A comprehensive and informative handbook for those who see a book as a useful step on their career paths.




A guide to publishing that focuses on using authorship for professional positioning.

In this debut business book, Hall, the CEO of the hybrid-publishing company Greenleaf Book Group, guides would-be authors through the process of publishing a book, developing a platform, and generating income from book sales, speaking engagements, and other related pursuits. She offers strategies for developing publishable ideas, understanding the market, and approaching the traditional and self-publishing processes. Along the way, the book identifies common challenges—such as the fear of criticism and the difficulty of making time for writing—and provides workable solutions for each problem. Readers unfamiliar with publishing-industry practices will find the overview of copyright, retail sales, and marketing particularly useful. Hall discusses developing material for multiple channels, using a publication to drive a speaking career, licensing content and trademarks, and establishing credentials, citing authors Gary Vaynerchuk, Suze Orman, and Joe Cross as examples of success.

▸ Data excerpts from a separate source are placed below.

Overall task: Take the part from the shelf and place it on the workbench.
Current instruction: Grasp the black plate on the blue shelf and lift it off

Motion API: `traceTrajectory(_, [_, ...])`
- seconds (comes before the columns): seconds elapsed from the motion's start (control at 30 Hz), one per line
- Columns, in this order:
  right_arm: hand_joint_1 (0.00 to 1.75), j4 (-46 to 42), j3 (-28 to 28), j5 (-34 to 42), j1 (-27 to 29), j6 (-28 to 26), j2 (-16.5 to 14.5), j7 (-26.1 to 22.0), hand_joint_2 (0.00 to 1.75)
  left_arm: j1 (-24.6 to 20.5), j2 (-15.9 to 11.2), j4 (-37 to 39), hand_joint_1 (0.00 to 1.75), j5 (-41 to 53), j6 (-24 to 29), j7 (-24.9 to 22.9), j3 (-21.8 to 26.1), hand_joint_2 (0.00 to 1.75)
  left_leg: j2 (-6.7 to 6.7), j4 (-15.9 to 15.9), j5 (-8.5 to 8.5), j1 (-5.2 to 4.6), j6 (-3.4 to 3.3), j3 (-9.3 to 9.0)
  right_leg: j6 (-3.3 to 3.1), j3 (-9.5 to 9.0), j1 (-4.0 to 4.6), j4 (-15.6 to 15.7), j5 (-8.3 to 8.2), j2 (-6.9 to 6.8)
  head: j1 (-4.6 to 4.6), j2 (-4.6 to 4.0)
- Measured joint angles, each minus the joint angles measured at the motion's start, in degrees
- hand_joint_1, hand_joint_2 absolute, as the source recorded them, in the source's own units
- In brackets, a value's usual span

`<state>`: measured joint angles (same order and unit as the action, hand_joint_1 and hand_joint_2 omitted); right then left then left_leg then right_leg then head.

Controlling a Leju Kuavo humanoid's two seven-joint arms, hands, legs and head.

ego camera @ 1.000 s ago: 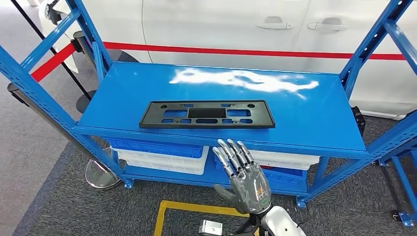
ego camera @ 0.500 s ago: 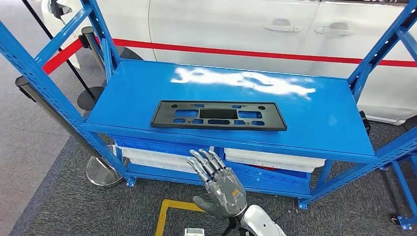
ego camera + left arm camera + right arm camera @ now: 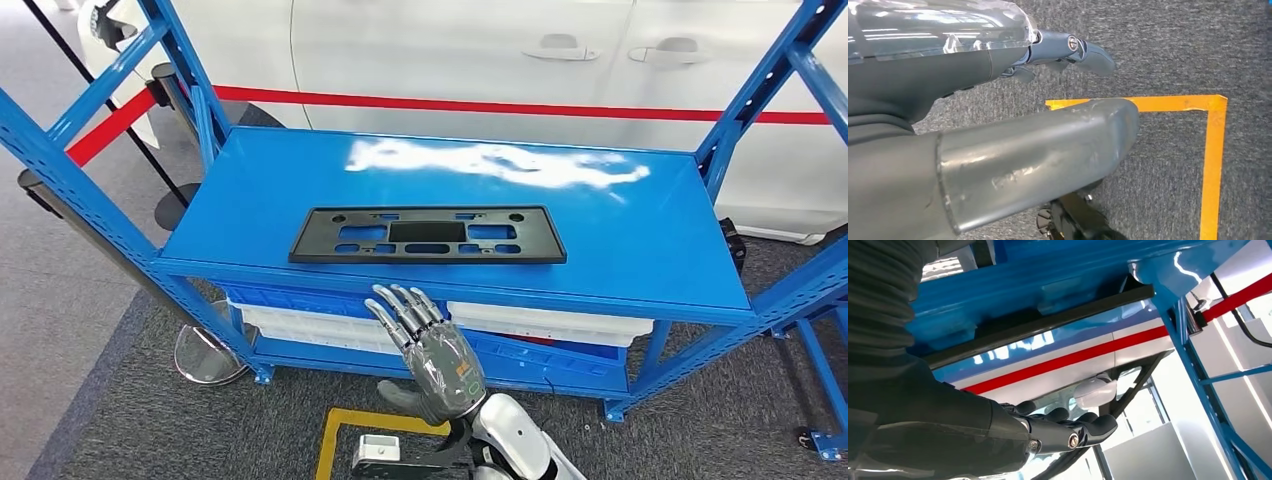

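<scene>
The robot's right hand [image 3: 437, 362] rises in front of the blue shelf [image 3: 640, 240], fingers [image 3: 398, 308] extended and spread, holding nothing, just below the front edge of the shelf's top deck. In the right wrist view, the same hand [image 3: 1058, 432] reaches beneath the blue deck with its dark fingers straight and empty. The left hand [image 3: 1068, 50] hangs over grey carpet beside a yellow floor marking [image 3: 1210, 150], its fingers loosely extended with nothing in them. The black part [image 3: 428, 234], a flat rectangular plate with cut-out slots, lies flat on the top deck near its front edge, above and apart from the raised hand. White and blue bins [image 3: 320, 320] sit on the lower level. A white car [image 3: 480, 50] with a red stripe stands behind the shelf.
</scene>
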<state>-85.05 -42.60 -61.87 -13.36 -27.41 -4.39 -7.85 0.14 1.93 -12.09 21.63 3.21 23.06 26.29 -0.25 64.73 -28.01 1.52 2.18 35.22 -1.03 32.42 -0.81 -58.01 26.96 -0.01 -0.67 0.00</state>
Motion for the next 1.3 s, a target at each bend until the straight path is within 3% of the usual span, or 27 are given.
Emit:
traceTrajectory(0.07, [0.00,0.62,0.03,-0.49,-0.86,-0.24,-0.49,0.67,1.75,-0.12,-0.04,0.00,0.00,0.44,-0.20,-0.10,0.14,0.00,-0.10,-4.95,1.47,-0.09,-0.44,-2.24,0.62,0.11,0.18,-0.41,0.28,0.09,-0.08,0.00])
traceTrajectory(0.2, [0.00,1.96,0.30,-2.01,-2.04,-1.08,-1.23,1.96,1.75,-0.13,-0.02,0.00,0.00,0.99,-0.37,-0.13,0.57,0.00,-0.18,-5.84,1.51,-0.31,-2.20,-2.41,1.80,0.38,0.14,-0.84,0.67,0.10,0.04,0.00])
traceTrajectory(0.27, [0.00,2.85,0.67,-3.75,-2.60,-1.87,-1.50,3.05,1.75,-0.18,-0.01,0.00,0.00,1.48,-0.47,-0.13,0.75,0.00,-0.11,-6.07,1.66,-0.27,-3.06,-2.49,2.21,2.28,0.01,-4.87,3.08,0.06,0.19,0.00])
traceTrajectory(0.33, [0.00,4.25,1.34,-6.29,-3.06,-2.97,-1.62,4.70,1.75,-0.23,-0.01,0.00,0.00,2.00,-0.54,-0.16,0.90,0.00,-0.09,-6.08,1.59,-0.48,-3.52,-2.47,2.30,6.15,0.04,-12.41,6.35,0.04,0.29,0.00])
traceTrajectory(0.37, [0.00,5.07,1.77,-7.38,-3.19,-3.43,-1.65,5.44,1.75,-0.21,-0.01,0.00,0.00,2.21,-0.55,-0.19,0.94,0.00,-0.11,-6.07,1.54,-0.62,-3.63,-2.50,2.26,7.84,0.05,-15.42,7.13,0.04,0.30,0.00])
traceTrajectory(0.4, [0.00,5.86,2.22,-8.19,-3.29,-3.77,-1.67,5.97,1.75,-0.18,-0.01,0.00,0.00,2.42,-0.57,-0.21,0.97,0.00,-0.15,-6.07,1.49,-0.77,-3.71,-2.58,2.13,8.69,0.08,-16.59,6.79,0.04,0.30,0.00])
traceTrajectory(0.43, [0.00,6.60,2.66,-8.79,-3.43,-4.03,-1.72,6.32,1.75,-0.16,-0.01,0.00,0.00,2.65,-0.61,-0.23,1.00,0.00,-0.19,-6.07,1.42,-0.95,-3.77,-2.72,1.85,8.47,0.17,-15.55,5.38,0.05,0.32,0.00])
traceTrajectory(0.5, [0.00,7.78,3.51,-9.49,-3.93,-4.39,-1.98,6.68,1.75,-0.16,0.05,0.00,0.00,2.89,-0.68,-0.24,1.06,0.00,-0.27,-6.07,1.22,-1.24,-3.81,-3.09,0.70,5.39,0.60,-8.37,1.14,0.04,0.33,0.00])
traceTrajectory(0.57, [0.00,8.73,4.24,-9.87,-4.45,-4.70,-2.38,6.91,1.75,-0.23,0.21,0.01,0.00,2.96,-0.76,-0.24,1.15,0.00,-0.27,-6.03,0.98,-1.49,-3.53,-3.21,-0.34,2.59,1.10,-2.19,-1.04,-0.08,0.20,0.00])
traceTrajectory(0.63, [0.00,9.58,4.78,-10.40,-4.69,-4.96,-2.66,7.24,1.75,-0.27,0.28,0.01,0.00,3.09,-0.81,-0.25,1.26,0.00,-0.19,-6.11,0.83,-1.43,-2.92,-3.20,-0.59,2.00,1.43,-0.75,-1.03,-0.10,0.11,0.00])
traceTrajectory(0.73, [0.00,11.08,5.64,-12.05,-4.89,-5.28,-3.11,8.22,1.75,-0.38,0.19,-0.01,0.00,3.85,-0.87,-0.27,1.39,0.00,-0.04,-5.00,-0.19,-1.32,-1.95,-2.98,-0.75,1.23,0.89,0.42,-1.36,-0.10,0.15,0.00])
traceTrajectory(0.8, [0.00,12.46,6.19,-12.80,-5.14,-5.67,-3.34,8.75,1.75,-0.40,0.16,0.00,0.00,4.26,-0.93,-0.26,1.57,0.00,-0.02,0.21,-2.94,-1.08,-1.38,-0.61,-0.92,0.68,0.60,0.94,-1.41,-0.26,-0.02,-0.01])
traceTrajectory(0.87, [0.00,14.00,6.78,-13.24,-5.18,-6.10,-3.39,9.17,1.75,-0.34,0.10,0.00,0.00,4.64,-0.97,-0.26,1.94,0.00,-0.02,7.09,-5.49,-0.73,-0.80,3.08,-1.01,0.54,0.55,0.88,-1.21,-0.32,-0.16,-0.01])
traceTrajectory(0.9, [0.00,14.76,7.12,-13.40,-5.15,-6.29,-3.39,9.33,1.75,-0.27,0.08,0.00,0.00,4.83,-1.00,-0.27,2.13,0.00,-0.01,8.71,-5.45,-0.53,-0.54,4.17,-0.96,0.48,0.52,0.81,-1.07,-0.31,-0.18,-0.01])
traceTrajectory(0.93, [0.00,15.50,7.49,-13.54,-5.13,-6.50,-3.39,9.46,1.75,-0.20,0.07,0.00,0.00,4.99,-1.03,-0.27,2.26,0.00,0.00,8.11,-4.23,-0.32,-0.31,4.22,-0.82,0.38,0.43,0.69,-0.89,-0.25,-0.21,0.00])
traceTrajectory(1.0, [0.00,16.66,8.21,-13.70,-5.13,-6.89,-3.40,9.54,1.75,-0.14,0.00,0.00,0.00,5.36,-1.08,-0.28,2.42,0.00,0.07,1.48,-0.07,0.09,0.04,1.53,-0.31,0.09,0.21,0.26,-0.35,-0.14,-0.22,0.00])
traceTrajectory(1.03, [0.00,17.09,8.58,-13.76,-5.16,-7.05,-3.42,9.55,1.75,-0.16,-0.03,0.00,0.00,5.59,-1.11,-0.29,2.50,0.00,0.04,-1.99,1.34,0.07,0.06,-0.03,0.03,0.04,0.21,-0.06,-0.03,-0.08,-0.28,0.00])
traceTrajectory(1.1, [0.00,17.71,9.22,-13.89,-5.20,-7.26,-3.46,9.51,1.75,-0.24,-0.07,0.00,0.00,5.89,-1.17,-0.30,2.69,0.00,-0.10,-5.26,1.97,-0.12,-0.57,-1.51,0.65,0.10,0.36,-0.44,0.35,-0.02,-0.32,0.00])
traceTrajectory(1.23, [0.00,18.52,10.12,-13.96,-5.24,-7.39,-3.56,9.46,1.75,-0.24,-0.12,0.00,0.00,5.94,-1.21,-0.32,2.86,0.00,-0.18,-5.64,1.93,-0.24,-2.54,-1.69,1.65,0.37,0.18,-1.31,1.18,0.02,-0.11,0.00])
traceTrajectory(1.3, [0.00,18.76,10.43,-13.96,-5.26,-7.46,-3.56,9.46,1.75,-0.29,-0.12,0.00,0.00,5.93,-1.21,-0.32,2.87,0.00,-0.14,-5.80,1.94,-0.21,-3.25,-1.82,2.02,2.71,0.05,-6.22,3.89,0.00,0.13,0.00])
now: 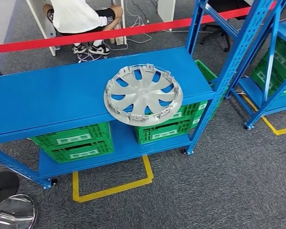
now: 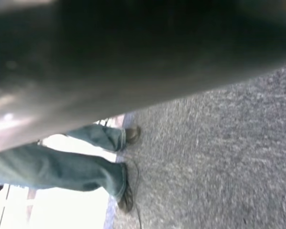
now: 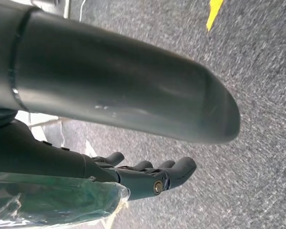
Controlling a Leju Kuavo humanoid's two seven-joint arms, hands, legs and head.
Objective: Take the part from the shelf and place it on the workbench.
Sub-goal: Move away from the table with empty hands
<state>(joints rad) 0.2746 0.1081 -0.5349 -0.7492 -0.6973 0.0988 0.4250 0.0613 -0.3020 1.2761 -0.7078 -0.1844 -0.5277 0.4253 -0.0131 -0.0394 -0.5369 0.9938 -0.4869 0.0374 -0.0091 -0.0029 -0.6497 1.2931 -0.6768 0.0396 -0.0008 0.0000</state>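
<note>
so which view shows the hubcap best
The head view: the silver hubcap lies whole and flat on the blue shelf, overhanging its front edge. The wrist views give nothing of it, looking down at grey carpet instead.

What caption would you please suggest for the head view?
Grey wheel cover lying flat on the blue shelf, overhanging its front edge above green crates.

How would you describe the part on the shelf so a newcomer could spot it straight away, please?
Find the blue shelf unit behind the yellow floor marking. On its top board, near the right end, lies the hubcap, overhanging the front edge. It is silver-grey, round and spoked; the green crates below are boxy.
</note>
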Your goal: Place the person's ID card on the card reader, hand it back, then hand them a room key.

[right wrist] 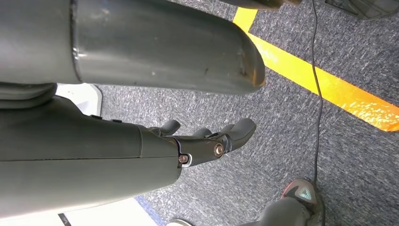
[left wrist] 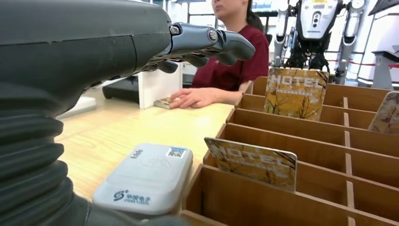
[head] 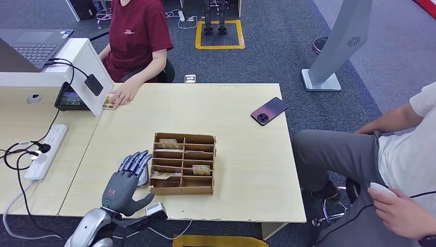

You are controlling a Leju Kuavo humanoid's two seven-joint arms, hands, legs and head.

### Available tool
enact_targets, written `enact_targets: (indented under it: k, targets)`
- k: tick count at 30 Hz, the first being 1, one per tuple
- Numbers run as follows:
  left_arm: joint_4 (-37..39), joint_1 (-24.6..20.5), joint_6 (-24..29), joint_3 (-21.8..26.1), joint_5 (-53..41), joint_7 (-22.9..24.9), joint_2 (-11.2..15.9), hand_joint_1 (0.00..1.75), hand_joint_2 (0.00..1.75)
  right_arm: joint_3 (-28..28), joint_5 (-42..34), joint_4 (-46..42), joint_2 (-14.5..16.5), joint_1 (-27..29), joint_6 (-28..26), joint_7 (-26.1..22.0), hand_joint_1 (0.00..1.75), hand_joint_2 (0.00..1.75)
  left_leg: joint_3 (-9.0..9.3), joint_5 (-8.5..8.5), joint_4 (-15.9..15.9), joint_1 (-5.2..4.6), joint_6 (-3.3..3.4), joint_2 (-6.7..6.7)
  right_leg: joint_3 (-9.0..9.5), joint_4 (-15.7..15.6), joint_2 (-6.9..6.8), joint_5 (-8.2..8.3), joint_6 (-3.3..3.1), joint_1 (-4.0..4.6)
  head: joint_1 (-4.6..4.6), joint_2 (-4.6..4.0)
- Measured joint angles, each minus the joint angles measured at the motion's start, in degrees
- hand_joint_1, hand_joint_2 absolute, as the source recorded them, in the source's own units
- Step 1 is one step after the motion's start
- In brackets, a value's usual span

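My left hand (head: 125, 184) hovers open and empty over the reader (left wrist: 147, 178), just left of the key box (head: 184, 189). The ID card (head: 108, 101) sits far left under the person's hand (head: 123, 95), so pretty much everything's left to do. Right hand (right wrist: 207, 141) hangs empty.

The left hand (head: 126, 179) covers most of the white card reader (head: 143, 177) in the head view, the card (head: 108, 101) under the seated person's hand (head: 123, 95) is too small to read, and the picture's edge cuts off a second person (head: 391, 170) at right.
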Motion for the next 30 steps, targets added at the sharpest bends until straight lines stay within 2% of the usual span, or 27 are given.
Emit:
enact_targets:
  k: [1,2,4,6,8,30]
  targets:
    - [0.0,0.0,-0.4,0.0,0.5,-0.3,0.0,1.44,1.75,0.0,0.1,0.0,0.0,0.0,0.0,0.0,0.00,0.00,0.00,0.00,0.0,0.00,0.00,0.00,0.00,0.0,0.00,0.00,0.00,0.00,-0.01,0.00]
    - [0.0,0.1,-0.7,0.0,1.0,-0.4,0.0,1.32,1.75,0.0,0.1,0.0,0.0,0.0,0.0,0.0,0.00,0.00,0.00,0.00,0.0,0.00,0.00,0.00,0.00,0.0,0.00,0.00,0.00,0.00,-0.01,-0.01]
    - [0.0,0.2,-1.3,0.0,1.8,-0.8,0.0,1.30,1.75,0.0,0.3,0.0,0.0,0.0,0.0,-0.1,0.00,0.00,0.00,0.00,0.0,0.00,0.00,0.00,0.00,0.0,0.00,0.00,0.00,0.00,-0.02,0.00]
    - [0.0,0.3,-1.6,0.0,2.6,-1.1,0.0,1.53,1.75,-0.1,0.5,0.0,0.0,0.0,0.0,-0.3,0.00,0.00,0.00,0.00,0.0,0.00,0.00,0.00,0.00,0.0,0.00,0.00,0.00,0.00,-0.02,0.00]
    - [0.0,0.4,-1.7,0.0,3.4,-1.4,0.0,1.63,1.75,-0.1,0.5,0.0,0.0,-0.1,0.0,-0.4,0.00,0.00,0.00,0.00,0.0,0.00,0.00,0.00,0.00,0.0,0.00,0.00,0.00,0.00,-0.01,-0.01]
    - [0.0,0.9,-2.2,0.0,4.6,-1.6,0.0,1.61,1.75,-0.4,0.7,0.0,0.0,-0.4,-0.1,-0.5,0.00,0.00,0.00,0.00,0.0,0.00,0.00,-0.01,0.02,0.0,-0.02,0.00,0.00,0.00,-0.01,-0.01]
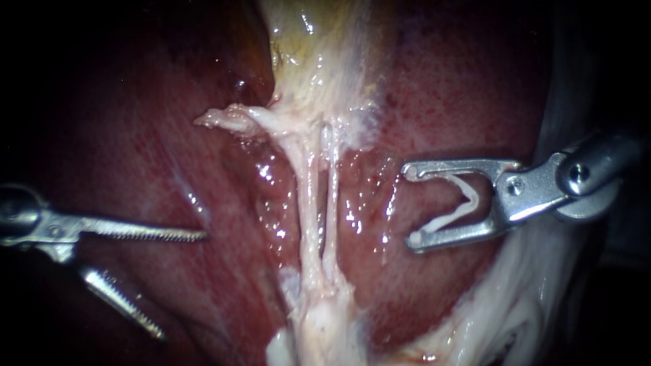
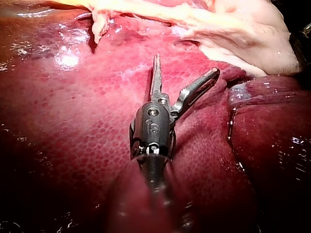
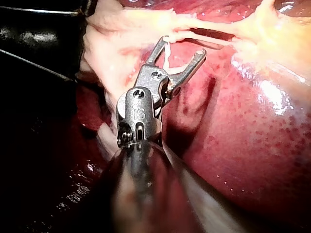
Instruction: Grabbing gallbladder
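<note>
Serrated jaws of the left instrument (image 1: 182, 285) are gaping empty above the liver (image 1: 122, 135), seemingly readying a bite. The gallbladder (image 1: 319, 61) is lying ahead of them, well apart. The right instrument (image 1: 410, 205) is gripping a white clip (image 1: 468, 203), hovering beside the tubes (image 1: 310, 203).

— What is the left instrument (image 1: 182, 285) made of?
— Dull grey metal, its jaws toothed and rough (saw-edged, really). The right instrument (image 1: 410, 206) is brighter metal, smooth and polished. A white, matt, plastic-looking clip (image 1: 449, 218) lies against both its jaws.
— And the tissue?
— The liver (image 1: 135, 135) is wet, glossy and finely mottled. The gallbladder (image 1: 319, 47) is pale, slick and filmy. The two tubes (image 1: 309, 203) nearer us are stringy and shining.
</note>
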Robot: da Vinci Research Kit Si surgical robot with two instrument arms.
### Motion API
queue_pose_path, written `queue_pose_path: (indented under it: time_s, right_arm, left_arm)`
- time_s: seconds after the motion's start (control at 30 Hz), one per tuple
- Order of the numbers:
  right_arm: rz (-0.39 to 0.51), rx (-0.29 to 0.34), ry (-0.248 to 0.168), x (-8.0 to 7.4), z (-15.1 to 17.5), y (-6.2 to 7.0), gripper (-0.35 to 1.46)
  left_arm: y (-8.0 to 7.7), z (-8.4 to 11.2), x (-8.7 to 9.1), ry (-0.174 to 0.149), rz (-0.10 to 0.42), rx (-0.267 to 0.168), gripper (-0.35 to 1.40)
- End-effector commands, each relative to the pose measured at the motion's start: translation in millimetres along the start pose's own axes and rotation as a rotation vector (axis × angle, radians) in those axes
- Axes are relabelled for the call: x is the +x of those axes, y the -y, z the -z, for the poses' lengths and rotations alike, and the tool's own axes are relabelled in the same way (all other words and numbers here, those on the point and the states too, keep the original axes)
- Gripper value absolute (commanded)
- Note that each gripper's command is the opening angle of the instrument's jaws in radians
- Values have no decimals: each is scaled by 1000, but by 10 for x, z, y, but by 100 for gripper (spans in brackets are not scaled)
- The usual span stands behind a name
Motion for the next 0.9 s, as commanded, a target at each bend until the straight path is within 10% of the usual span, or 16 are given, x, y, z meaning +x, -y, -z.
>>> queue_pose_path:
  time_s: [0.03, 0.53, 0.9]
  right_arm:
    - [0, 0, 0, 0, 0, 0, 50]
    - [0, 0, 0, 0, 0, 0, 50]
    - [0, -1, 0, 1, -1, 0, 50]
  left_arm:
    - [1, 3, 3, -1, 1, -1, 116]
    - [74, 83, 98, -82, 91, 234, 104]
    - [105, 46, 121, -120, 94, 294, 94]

The book makes it clear that its intended audience isn’t people looking to make writing their sole career (“After all, you are probably not a writer by trade,” notes one aside), and it encourages readers to hire writing coaches and ghostwriters if their own skills are insufficient: “knowing how to delegate is a sign of leadership.” But although the book does acknowledge that not all ideas are best presented in book form, it doesn’t urge readers to ask themselves whether a book intended to accelerate one’s career as an “influencer” is actually a necessary addition to the “crowded marketplace.” Readers who pursue this path will find Hall’s book to be an effective tool, as well as an object lesson: Hall’s company name appears on 15 pages, ensuring that readers won’t forget it.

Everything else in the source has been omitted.